Sisi lain (Unionis) ingin Irlandia Utara tetap menjadi bagian dari Inggris. Konflik berakhir dengan penandatanganan Good Friday Agreement, sebuah perjanjian damai, yang antara lain menetapkan bahwa perbatasan antara Irlandia Utara dan Republik Irlandia hampir tidak ada – tidak ada pos perbatasan, tidak ada kamera.



Protokol Irlandia Utara dan Baris Sosis



Untuk menghindari perbatasan keras antara Belfast dan Dublin, Inggris dan Uni Eropa sepakat bahwa Irlandia Utara harus tetap berada di pasar tunggal UE dan bahwa blok tersebut akan melakukan pemeriksaan barang di perbatasan antara Irlandia Utara dan seluruh Inggris Raya (Inggris, Skotlandia, dan Wales). Jadi, segala sesuatu yang masuk dari Inggris ke Uni Eropa dan sebaliknya sedang diperiksa di perbatasan ini. Perjanjian itu disebut sebagai Protokol Irlandia Utara (NIP).


©AP PHOTO/PETER MORRISON
Seorang pria berjalan melewati grafiti bertuliskan "Tidak ada perbatasan laut Irlandia" di daerah jalan Donegal yang mayoritas setia di Belfast Selatan, Irlandia Utara, Sabtu, 30 Januari 2021


Kesepakatan itu, bagaimanapun, tampaknya hanya bekerja dengan sempurna di atas kertas. Sejak Inggris secara resmi meninggalkan UE, telah terjadi gangguan pasokan besar-besaran karena pemeriksaan melintasi perbatasan Irlandia. Hal ini menyebabkan ketegangan di Irlandia Utara, dengan Unionists sangat menentang NIP, yang mereka katakan mengancam keanggotaan Belfast di Inggris.
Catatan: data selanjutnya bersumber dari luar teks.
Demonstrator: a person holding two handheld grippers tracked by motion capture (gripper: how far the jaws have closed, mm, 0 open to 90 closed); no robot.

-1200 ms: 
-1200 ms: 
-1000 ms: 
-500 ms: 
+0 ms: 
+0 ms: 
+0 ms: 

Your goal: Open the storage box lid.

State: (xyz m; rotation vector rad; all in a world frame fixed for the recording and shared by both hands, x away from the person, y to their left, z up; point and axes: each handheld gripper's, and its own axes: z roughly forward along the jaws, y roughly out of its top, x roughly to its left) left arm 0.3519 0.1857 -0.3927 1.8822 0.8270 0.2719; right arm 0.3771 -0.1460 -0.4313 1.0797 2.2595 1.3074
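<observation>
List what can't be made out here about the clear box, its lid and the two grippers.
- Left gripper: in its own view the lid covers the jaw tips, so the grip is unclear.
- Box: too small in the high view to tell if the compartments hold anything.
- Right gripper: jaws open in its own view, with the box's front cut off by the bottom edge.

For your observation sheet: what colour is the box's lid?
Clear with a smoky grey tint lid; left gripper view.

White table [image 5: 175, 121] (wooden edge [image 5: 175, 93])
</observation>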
Masa tenggang enam bulan telah diberlakukan sejak Januari. Ini untuk sementara menangguhkan aturan NIP. Oleh karena itu, untuk saat ini pengiriman sosis dan daging dingin lainnya ke Irlandia Utara (secara de facto merupakan anggota UE) dan blok lainnya diperbolehkan, tetapi pada awal Juli mereka akan dilarang karena Brussel hanya mengizinkan daging beku masuk pasar tunggalnya.



Negosiasi Ulang dan Potensi Perang Dagang



London telah berulang kali meminta Uni Eropa untuk merundingkan kembali Protokol Irlandia Utara. Brussels sangat menentang gagasan ini. Banyak orang di blok itu merasa bahwa Inggris hanya mengingkari janjinya. Sebelum pertemuan G7 di Cornwall, Presiden Prancis Emmanuel Macron mengatakan proposal Inggris tidak "serius".
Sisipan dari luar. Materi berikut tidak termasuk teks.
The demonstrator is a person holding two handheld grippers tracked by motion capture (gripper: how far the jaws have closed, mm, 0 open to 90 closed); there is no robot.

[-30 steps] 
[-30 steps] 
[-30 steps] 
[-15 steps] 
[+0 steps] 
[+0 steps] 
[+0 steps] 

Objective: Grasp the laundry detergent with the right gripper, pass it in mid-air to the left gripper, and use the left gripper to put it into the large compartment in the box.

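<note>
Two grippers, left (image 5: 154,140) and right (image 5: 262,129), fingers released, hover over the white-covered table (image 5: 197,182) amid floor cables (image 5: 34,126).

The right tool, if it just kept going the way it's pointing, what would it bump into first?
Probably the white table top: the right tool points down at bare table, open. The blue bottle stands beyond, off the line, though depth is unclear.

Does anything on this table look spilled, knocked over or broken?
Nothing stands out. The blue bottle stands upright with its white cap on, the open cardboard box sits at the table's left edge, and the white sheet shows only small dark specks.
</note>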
"Kami memiliki protokol, kesepakatan pemisahan, dalam kerangka Irlandia Utara dan perjanjian perdagangan. Itu dibahas dengan susah payah selama bertahun-tahun dan dibahas, saya ingatkan, atas inisiatif Inggris yang ingin pergi, bukan Eropa. Jika setelah enam bulan Anda mengatakan kami tidak dapat menghormati apa yang dinegosiasikan, maka itu mengatakan tidak ada yang bisa dihormati. Saya percaya pada bobot perjanjian; saya percaya dalam mengambil pendekatan yang serius. Tidak ada yang bisa dinegosiasikan; semuanya berlaku", kata presiden Prancis.
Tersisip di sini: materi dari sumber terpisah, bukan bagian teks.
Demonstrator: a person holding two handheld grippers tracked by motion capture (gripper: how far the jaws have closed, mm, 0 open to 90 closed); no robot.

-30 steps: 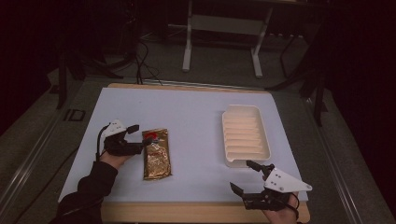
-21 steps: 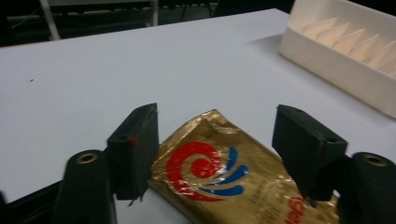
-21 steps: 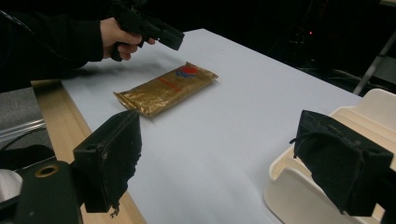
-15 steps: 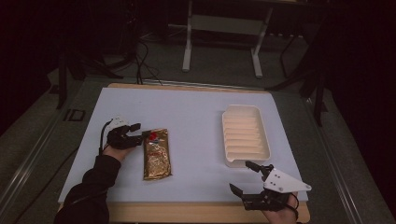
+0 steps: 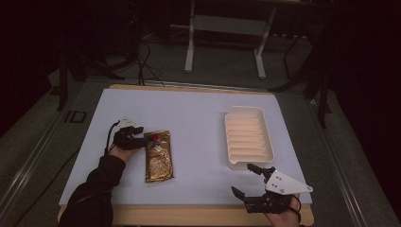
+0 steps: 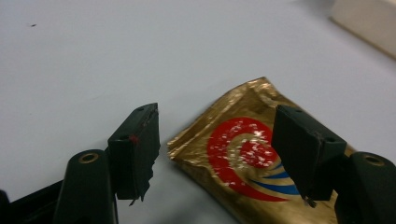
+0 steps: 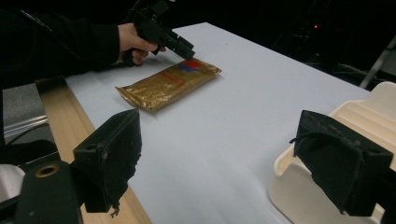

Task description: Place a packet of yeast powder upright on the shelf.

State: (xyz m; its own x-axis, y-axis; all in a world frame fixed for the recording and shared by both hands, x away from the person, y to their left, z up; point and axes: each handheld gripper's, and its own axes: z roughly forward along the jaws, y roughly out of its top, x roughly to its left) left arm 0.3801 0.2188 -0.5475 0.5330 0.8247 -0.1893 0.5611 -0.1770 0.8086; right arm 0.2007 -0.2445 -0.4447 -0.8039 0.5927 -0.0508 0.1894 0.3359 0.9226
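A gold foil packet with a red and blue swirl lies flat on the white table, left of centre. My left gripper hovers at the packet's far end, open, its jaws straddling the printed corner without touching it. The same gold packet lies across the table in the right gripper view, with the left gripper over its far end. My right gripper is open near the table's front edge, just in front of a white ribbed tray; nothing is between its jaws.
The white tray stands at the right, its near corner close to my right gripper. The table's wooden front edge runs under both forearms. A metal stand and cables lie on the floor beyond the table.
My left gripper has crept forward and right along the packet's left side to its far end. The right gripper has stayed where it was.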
Perdana Menteri Inggris Boris Johnson mengancam akan menggunakan Pasal 16 NIP, yang memungkinkan London dan Brussel untuk menangguhkan tindakan tersebut jika menyebabkan "kesulitan ekonomi, sosial, atau lingkungan". Uni Eropa, pada gilirannya, mengatakan bahwa kesabaran menipis di Brussels dan mengisyaratkan bahwa jika London mengakhiri NIP, itu akan memulai perang dagang, dengan blok tersebut memberlakukan tarif dan kuota pada ekspor Inggris.